▶ TASK DIRECTIONS
For the records below, output word for word the lines from the one with "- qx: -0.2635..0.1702" up to and including the one with "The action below". No pictures.
EXERCISE INPUT Block Start
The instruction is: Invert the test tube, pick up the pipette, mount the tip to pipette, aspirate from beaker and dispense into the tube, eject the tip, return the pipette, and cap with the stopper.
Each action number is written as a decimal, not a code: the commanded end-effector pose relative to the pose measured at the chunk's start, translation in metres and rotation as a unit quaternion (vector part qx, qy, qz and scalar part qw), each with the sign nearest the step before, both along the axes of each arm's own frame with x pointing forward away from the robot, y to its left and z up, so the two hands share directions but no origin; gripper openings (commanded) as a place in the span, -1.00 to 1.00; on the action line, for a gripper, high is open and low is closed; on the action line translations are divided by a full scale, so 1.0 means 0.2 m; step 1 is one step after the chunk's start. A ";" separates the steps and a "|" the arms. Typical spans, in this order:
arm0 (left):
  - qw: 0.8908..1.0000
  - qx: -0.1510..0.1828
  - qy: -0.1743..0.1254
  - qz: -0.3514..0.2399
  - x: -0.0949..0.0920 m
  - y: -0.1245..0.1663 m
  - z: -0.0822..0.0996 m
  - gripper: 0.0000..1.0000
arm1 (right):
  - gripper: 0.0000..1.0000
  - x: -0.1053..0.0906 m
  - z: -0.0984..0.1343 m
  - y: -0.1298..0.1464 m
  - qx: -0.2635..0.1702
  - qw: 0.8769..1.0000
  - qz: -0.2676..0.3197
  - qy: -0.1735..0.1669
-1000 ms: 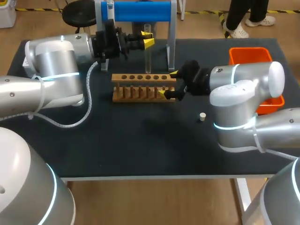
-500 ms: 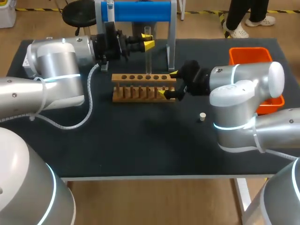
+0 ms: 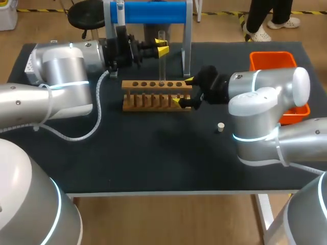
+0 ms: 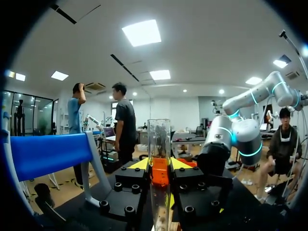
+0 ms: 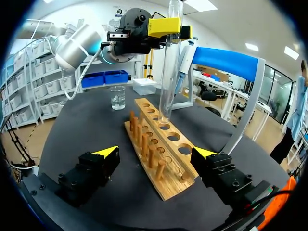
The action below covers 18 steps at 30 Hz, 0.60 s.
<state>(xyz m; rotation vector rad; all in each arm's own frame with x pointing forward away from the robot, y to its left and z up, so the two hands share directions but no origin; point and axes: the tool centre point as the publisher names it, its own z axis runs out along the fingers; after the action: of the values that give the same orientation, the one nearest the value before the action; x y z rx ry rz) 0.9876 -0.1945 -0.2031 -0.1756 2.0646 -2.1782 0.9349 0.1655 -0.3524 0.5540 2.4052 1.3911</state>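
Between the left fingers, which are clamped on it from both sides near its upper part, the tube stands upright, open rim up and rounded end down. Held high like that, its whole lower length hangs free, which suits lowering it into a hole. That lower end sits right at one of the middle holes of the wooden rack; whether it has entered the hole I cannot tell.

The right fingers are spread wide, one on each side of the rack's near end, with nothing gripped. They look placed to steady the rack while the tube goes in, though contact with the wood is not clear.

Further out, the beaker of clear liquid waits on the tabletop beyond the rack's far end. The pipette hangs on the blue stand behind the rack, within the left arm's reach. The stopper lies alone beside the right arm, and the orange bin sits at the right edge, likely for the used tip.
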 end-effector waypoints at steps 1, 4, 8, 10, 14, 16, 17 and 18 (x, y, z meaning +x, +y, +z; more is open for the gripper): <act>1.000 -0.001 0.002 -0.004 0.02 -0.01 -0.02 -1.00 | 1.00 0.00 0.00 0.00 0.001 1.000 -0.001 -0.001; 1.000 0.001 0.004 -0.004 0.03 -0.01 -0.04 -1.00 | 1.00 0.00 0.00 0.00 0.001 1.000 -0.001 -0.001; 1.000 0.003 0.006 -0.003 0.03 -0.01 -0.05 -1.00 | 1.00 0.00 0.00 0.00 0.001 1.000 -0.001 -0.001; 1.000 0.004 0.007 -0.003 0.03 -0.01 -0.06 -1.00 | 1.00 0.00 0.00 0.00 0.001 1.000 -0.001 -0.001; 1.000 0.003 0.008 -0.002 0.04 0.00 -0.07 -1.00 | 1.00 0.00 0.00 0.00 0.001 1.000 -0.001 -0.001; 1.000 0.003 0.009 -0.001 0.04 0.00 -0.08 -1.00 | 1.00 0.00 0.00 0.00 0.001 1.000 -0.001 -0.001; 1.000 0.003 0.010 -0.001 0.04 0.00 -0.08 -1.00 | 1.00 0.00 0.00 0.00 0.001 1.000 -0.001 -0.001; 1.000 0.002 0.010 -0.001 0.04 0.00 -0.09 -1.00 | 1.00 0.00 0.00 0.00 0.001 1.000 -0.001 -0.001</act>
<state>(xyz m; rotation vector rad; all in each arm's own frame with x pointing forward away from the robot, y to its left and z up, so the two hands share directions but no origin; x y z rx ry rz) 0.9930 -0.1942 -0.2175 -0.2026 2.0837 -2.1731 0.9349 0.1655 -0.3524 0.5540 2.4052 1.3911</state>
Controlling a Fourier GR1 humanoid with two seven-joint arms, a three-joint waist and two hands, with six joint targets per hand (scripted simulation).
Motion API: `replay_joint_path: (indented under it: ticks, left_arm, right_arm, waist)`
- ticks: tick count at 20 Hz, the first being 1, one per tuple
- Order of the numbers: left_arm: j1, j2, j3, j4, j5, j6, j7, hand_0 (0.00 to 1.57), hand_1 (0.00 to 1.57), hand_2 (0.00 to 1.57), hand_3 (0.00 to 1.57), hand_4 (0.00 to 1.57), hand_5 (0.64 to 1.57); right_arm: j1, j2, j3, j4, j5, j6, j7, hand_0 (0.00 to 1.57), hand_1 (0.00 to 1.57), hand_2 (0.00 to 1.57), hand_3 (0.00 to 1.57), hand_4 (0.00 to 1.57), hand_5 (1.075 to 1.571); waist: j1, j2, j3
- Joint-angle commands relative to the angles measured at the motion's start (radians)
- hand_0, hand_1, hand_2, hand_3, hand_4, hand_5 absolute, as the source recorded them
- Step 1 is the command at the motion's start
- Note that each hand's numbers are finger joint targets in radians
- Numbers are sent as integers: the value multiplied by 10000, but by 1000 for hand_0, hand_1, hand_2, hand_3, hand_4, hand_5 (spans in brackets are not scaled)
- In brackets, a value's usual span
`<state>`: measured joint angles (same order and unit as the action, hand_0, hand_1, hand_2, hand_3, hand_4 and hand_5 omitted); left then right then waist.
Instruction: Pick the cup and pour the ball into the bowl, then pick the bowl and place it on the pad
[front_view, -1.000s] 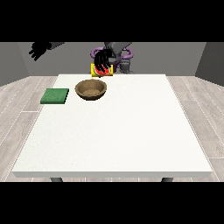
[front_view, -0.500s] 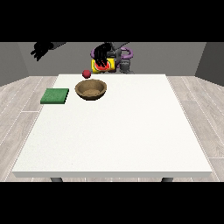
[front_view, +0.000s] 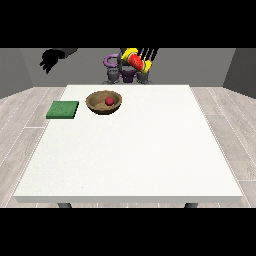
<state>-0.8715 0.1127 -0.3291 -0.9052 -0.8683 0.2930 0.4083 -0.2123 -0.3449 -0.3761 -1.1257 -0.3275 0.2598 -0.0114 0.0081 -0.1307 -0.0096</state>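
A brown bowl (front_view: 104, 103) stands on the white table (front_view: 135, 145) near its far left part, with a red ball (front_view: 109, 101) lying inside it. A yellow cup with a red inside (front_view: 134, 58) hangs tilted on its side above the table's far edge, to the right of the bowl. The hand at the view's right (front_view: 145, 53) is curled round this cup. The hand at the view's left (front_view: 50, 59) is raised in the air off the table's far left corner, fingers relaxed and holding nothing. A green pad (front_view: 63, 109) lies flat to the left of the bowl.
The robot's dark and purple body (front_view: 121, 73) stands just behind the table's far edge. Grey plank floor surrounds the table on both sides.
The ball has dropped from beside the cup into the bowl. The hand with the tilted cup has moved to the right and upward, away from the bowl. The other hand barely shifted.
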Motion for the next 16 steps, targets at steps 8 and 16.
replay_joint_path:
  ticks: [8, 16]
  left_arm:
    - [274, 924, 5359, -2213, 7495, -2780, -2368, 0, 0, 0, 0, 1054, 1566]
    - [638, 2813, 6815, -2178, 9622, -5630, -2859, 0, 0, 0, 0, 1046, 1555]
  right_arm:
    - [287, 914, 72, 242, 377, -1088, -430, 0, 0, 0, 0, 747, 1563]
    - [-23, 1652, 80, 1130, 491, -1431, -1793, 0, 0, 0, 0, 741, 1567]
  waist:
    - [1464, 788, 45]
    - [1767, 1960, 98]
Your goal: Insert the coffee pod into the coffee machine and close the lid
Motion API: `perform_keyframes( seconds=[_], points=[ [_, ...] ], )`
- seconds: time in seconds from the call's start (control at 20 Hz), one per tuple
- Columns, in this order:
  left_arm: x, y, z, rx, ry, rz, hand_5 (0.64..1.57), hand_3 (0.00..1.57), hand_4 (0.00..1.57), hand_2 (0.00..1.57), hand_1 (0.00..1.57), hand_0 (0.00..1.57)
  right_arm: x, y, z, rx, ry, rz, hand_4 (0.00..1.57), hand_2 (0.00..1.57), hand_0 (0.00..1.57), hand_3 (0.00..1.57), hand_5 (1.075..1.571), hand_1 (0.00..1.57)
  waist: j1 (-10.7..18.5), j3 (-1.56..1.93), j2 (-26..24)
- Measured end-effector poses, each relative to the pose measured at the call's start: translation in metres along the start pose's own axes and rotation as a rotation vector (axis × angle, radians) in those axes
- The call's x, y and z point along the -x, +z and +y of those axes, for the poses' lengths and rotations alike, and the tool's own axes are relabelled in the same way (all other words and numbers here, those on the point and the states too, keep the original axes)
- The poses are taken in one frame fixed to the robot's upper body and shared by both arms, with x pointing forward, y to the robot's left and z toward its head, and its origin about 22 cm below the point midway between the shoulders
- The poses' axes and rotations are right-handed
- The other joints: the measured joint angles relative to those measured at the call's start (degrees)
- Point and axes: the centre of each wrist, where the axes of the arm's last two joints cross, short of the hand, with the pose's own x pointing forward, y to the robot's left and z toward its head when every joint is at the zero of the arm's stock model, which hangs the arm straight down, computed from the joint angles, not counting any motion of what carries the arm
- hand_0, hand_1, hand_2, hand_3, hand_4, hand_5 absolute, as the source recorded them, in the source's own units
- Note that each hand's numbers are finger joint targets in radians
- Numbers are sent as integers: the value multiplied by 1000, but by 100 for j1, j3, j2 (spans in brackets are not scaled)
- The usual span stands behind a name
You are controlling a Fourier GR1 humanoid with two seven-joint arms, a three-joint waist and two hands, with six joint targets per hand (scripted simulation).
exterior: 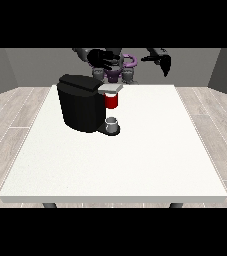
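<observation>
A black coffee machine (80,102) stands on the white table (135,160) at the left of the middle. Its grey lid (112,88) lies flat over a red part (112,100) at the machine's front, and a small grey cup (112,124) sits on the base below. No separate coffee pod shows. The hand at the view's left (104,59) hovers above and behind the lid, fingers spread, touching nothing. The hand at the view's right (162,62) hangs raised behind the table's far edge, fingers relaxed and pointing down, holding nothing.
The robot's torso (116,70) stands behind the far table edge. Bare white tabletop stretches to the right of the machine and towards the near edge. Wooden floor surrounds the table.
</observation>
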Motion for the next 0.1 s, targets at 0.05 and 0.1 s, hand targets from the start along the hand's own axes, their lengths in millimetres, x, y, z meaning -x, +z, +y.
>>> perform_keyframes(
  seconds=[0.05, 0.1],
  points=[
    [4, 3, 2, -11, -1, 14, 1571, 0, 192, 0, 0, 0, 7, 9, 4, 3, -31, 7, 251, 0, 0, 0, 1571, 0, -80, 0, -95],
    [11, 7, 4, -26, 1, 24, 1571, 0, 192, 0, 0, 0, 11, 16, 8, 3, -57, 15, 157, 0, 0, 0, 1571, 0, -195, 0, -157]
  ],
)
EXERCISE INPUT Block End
▶ ANSWER
  - qx: -0.2635..0.1702
  - qw: 0.8769..1.0000
  - qz: -0.2676..0.3197
  - qy: -0.1735..0.1669
-1000 ms: 
-500 ms: 
+0 ms: 
+0 ms: 
+0 ms: 
The action below covers 18 steps at 30 Hz, 0.60 s.

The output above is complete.